> _Task data_:
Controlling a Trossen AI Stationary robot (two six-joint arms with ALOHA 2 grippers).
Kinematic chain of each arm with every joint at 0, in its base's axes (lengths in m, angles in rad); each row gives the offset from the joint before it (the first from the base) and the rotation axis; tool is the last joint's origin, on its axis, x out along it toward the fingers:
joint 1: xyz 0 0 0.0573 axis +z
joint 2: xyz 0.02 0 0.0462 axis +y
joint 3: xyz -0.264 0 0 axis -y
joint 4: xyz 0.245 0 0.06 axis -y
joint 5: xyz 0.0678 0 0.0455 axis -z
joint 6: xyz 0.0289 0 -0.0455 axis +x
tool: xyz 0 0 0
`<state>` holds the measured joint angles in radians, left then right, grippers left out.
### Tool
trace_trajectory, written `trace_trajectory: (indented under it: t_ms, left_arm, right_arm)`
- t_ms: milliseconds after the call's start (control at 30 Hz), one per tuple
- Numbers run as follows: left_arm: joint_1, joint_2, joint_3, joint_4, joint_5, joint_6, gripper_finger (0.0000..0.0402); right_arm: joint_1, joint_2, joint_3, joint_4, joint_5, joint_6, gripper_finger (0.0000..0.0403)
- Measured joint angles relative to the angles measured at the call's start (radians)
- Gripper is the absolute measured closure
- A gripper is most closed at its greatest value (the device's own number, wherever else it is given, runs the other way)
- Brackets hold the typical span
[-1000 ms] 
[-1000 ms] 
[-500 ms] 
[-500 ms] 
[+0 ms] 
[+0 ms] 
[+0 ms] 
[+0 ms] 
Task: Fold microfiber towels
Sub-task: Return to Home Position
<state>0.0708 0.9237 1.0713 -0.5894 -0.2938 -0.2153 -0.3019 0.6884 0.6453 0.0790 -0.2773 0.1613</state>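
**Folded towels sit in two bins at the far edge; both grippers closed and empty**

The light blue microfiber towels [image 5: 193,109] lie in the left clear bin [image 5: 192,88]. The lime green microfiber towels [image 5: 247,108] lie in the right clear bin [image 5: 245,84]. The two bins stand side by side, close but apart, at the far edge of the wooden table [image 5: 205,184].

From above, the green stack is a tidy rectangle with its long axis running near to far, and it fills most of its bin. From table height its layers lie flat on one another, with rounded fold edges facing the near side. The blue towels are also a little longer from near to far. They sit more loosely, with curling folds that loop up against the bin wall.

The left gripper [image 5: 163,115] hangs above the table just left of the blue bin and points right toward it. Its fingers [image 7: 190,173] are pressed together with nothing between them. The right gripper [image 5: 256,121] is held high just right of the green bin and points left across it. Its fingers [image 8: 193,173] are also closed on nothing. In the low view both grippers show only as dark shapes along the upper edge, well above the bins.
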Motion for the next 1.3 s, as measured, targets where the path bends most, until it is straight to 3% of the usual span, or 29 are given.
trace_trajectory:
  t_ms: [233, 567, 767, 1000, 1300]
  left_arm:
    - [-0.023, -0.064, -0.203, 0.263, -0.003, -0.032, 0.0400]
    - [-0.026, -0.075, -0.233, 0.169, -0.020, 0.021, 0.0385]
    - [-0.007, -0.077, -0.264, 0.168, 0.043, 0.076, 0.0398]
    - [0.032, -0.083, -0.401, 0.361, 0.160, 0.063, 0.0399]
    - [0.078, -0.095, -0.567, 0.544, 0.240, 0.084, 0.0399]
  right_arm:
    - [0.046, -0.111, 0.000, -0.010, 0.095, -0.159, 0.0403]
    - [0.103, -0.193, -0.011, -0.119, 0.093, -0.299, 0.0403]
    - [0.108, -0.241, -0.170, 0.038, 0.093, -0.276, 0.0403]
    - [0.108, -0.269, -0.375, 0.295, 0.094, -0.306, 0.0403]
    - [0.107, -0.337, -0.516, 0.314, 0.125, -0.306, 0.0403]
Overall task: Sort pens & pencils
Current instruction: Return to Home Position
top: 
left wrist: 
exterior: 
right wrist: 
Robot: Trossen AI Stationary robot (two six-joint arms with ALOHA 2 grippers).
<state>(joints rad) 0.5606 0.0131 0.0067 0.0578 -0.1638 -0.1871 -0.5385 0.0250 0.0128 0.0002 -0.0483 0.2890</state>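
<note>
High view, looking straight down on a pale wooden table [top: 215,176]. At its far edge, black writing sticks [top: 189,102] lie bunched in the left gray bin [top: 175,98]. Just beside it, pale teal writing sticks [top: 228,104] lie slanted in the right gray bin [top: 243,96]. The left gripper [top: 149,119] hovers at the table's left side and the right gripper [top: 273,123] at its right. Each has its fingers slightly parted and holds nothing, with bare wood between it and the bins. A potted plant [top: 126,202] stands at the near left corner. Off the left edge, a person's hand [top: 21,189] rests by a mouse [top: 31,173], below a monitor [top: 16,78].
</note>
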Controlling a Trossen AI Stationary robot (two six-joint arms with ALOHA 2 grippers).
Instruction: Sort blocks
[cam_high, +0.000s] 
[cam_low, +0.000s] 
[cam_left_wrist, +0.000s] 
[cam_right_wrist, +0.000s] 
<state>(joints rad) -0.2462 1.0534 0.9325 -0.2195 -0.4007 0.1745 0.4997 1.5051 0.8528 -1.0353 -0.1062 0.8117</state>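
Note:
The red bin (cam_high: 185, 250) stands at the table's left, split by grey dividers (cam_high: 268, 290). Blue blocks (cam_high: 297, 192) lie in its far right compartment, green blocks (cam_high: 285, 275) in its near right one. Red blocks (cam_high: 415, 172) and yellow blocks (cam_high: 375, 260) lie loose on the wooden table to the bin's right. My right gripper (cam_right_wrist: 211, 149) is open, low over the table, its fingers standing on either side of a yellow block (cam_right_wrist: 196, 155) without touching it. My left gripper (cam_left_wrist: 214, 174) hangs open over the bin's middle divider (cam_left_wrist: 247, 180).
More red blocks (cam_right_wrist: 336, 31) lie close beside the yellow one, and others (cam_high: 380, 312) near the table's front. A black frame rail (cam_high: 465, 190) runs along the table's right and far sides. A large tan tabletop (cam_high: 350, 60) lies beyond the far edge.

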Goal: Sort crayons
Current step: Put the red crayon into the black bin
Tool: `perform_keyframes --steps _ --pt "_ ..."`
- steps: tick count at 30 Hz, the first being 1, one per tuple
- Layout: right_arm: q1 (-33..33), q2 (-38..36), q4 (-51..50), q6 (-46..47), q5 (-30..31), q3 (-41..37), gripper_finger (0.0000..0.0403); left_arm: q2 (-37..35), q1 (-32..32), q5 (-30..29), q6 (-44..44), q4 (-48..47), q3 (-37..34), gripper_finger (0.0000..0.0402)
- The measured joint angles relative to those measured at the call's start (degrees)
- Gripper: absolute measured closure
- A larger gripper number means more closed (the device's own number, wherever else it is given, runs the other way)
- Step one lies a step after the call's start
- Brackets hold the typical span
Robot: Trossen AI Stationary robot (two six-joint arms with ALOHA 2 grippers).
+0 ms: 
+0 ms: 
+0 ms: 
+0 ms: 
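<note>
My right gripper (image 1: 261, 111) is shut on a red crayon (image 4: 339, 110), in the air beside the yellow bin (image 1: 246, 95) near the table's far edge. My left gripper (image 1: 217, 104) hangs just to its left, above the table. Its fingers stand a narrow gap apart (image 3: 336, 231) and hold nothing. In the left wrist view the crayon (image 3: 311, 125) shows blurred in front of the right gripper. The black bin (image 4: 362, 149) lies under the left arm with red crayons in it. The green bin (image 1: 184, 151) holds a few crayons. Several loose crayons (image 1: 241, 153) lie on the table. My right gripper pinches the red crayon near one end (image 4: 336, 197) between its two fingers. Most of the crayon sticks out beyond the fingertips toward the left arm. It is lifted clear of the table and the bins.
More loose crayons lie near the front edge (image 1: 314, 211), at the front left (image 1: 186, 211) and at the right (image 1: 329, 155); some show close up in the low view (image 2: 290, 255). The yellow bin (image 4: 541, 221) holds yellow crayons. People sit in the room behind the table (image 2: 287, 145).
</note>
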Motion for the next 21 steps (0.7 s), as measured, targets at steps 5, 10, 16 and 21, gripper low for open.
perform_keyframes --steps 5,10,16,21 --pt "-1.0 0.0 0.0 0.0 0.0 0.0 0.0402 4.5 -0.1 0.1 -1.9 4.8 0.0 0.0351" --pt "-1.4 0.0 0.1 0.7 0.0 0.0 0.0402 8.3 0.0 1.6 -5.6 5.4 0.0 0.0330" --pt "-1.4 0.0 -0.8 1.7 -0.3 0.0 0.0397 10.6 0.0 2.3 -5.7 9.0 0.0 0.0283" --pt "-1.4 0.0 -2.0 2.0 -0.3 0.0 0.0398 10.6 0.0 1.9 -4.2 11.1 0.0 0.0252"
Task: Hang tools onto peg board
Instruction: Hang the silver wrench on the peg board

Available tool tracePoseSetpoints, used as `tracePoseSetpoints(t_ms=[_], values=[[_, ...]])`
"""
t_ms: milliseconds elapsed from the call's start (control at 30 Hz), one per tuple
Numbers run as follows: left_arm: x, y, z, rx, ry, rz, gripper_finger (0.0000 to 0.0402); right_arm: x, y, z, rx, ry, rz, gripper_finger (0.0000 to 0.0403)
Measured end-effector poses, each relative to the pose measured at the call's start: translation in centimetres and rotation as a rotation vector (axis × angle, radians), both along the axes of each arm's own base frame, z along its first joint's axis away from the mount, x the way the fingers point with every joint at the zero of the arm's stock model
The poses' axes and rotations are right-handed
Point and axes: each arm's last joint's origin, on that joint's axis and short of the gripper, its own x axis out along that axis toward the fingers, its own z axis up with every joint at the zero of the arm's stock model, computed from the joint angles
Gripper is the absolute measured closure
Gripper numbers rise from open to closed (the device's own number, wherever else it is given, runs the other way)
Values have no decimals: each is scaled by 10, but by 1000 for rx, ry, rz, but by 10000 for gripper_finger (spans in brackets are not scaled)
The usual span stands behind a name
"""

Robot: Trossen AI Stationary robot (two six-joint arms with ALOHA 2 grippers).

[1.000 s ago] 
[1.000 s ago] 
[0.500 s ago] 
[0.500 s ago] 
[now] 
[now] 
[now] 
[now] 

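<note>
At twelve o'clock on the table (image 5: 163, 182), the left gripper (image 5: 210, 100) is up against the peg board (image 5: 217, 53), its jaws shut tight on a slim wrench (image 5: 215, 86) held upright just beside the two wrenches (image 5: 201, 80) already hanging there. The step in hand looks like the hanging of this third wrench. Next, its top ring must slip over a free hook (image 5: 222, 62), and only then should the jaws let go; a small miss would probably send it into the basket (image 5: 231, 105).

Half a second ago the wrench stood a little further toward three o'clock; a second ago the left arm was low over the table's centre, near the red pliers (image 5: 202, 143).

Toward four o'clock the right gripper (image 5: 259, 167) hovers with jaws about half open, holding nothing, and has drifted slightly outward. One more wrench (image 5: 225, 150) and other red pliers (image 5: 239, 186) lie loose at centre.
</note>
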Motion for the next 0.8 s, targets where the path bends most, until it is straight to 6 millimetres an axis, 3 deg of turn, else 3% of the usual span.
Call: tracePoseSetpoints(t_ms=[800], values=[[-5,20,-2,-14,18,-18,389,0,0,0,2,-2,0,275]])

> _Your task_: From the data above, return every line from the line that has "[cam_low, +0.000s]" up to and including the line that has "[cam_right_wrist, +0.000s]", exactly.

> _Answer for the task_:
[cam_low, +0.000s] 
[cam_left_wrist, +0.000s] 
[cam_right_wrist, +0.000s] 

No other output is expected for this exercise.